Dead Red Heart
- Dead Red Heart book cover
- Editor: Russell B. Farr
- Language: English
- Genre: Short stories, Horror
- Publisher: Ticonderoga Publications
- Publication date: 1 May 2011
- Publication place: Australia
- Media type: Print (hardcover & paperback), e-book
- Pages: 504 pp.
- ISBN: 0980781310
- Website: https://ticonderogapublications.com

= Dead Red Heart =

Anthology of Australian vampire short stories

Dead Red Heart is an anthology of Australian vampire short stories edited by Russell B. Farr, published by Ticonderoga Publications in 2011.

== Contents ==

- “The Tide”, Martin Livings and friends
- “Mutiny on the Scarborough”, Shona Husk
- “Sun Falls”, Angela Slatter
- “Such is Life”, Jeremy Sadler
- “Apologetoi”, Chris Lawson
- “Punishment of the Sun”, Alan Baxter
- “Red Delicious”, Felicity Dowker
- “Just a Matter of Economics”, Yvonne Eve Walus
- “Quarantine”, Patty Jansen
- “Out of the Grave”, Amanda Pillar
- “Desert Blood”, Marty Young
- “Thin Air”, Simon Brown
- “Kissed by the Sun”, Jodi Cleghorn
- "Bats", Jane Routley
- “Black Heart”, Joanna Fay
- “Renfield's Wife”, Damon Cavalchini
- “Listening to Tracy”, Jen White
- “Breaking the Drought”, Jay Caselberg
- “Children of the Cane”, Jason Nahrung
- “The Sea at Night”, Joanne Anderton
- “Sky in the Morning”, Sonia Marcon
- “Taking it for the Team”, Tracie McBride
- “All that Glisters”, Pete Kempshall
- “The Rider”, Martin Livings
- “Vitality”, George Ivanoff
- “Coming Home”, Kathryn Hore
- “The Little Red Man”, Ray Gates
- “Deathborn Light”, Helen Stubbs
- “The Life Stealer”, Donna Maree Hanson
- “Behind the Black Mask”, Jacob Edwards
- “Interview with the Jiangshi”, Anne Mok
- “White and Red in the Black”, Lisa L Hannett
- “Lady Yang's Lament”, Penelope Love

== Critical reception ==
Publishers Weekly noted: "there are still many solid tales to satisfy vampire fans".

Writing on SFSite, Mario Guslandi noted: "The hefty volume... assembles thirty-three stories where diversity is the main feature.
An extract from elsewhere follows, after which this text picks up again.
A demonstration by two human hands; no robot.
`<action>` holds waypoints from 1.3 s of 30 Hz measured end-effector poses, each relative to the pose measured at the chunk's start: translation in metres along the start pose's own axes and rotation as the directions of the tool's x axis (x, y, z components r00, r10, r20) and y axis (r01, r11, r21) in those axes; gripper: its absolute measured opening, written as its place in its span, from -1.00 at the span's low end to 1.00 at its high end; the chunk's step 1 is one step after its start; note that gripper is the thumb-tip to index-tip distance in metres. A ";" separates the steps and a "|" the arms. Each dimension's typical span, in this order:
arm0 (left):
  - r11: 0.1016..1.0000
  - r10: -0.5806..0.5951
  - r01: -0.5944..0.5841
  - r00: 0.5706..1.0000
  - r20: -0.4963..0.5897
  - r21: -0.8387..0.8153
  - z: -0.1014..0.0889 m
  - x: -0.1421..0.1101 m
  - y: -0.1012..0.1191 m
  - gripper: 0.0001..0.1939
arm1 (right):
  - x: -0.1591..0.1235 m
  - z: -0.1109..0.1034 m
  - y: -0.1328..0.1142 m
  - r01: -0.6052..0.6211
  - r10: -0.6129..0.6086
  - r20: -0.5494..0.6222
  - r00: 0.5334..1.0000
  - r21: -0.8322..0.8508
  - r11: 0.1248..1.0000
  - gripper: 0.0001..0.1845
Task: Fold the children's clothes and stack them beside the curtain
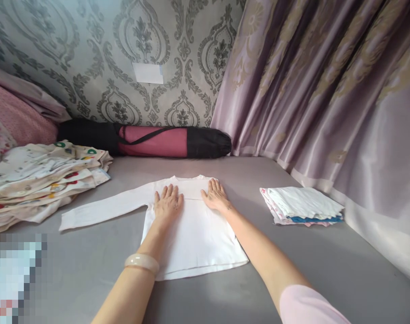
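A white long-sleeved shirt (194,238) lies spread on the grey sheet (73,270), its collar pointing away from me. One sleeve stretches out to the left; the other sleeve does not show, and a crosswise line runs over the upper chest. My left hand (167,202) rests flat on the shirt near the left shoulder, fingers spread. Flat against the right shoulder is my right hand (216,195), its fingers stretched out and the thumb apart. Neither hand grips the cloth. A pale bangle (142,263) circles my left wrist.
To the right sits a small stack of folded clothes (302,204). A larger pile of patterned clothes (46,180) lies on the left, near pink bedding (22,108). Along the wall rests a black and maroon roll bag (154,141). Purple curtains (293,90) hang at the right.
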State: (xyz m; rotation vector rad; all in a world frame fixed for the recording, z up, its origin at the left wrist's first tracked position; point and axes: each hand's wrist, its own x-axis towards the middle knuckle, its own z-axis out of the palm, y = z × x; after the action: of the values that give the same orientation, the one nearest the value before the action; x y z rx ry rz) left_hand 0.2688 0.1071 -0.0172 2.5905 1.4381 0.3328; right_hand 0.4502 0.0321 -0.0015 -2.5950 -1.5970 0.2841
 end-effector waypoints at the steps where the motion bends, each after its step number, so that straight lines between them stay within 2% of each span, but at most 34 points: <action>1: 1.000 0.000 0.000 1.000 -0.001 -0.001 0.000 0.000 0.000 -0.44 | 0.000 0.001 0.001 -0.010 0.010 -0.015 1.000 0.006 1.000 -0.17; 5: 1.000 0.006 -0.006 1.000 -0.011 0.006 0.001 -0.001 -0.001 -0.44 | -0.001 0.005 0.003 -0.054 0.055 -0.071 0.996 0.017 0.998 -0.13; 12: 1.000 0.008 -0.007 1.000 -0.025 0.024 0.003 -0.001 -0.001 -0.42 | 0.007 -0.006 -0.002 -0.091 0.091 0.032 0.995 -0.004 0.996 -0.13; 17: 0.999 0.016 -0.015 0.999 -0.033 0.030 0.004 -0.003 -0.001 -0.41 | 0.009 0.006 -0.007 -0.134 0.131 -0.111 0.985 -0.013 0.991 -0.21; 20: 0.999 0.019 -0.018 0.999 -0.034 0.029 0.004 -0.002 -0.002 -0.41 | 0.010 0.006 -0.007 -0.129 0.127 -0.089 0.988 -0.020 0.991 -0.20; 23: 1.000 0.008 -0.008 0.999 0.032 0.007 -0.001 0.000 0.000 -0.42 | 0.014 -0.002 -0.009 -0.151 0.151 -0.013 0.988 -0.029 0.988 -0.18; 25: 1.000 -0.007 0.009 0.994 0.106 -0.022 -0.008 0.001 0.001 -0.40 | 0.018 -0.008 -0.012 -0.127 0.125 -0.046 0.991 -0.038 0.991 -0.21; 27: 0.998 -0.021 0.028 0.991 0.131 -0.056 -0.017 0.000 -0.003 -0.37 | 0.021 -0.009 -0.016 -0.061 0.056 -0.117 0.992 -0.045 0.997 -0.26; 30: 0.990 -0.080 0.088 0.994 0.076 -0.113 -0.030 -0.008 -0.020 -0.38 | 0.025 -0.002 -0.019 -0.010 0.007 -0.111 0.994 -0.031 0.999 -0.31; 33: 0.969 -0.180 0.172 0.983 -0.025 -0.180 -0.041 -0.020 -0.052 -0.42 | 0.026 0.005 -0.020 -0.022 0.021 -0.078 0.997 -0.022 1.000 -0.31; 35: 0.943 -0.241 0.212 0.967 -0.086 -0.256 -0.047 -0.028 -0.074 -0.45 | 0.026 0.007 -0.019 -0.024 0.022 -0.078 0.997 -0.026 0.999 -0.31; 39: 0.841 -0.397 0.317 0.912 -0.101 -0.439 -0.058 -0.040 -0.105 -0.49 | 0.028 0.003 -0.018 -0.031 0.029 -0.045 0.999 -0.036 0.999 -0.30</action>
State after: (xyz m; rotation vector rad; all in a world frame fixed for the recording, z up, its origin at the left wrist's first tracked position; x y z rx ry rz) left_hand 0.1478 0.1302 0.0079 1.9470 1.6603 0.7542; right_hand 0.4464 0.0650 -0.0045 -2.6349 -1.5644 0.1998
Some tales have a distinct Aussie taste in terms of location and local sub-culture, which contributes to shed a new light on vampires, their habits and their personalities."

Nalini Haynes writing for Dark Matter Zine noted: "an interesting, mostly engaging, assortment of short stories seeking to portray varying interpretations of vampire mythology. The sense of place, this is Australia, is the one consistent flavour of this anthology."

== Awards ==
The anthology won the Australasian Shadows Award for Edited Publication in 2011.